Ungoverned Spaces, Transnational Crime, and the Prohibition on Extraterritorial Enforcement Jurisdiction in International Law
Dan E. Stigall
U.S. Department of Justice - Office of International Affairs
February 3, 2013
3 Notre Dame J. Int’l & Comp. L. 1 (2013)
Driven by internationalization efforts such as those that accompanied the global efforts to combat the illicit drug trade, international law enforcement efforts by the United States have developed markedly over the past few decades. A notable element of this phenomenon has been the increased need by domestic law enforcement agencies to conduct extraterritorial law enforcement operations. This is especially so in "ungoverned spaces" -- areas of the world where there is no governmental counterpart willing or able to take action. The U.S. response to transnational crime has, however, frequently taken on the characteristics of military action -- a trend that has worried policy makers and senior military officials.
A resort to military assets can be practical on multiple levels. But aside from the myriad practicalities which ordinarily compel national leaders to resort to the most capable organ of state power when difficult situations arise, there are also compelling international legal considerations that make the use of military force an even more tempting option when dealing with the unique challenges posed by transnational criminals operating outside the United States. In fact, as this Article demonstrates, the use of military force may frequently be the only option legally permissible under the current state of international law. This stems from a dramatic dichotomy in international law that tightly constrains the range of conduct permitted during extraterritorial civilian law enforcement operations while granting the military (in certain circumstances) wide latitude to carry out an almost unlimited range of invasive and even lethal activity.

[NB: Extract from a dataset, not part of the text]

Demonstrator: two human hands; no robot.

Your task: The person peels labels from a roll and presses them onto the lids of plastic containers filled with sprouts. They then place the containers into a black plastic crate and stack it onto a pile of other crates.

This Article explicates the international legal rules governing the exercise of extraterritorial enforcement jurisdiction by civilian law enforcement agents. In so doing, the Article reviews the various legal bases under which civilian law enforcement agents may operate abroad, including treaty-based authorities such as the historic capitulatory regime, more modern Status of Forces Agreements (SOFAs), and various operations undertaken pursuant to the consent of the host nation. The Article contrasts the limits placed on extraterritorial activity by law enforcement agents to the more extensive activities permitted to military actors under the Law of Armed Conflict (LOAC). The article also notes capabilities and limitations of various domestic legal structures, drawing on examples of law currently in place in the United States, Tunisia, and Libya.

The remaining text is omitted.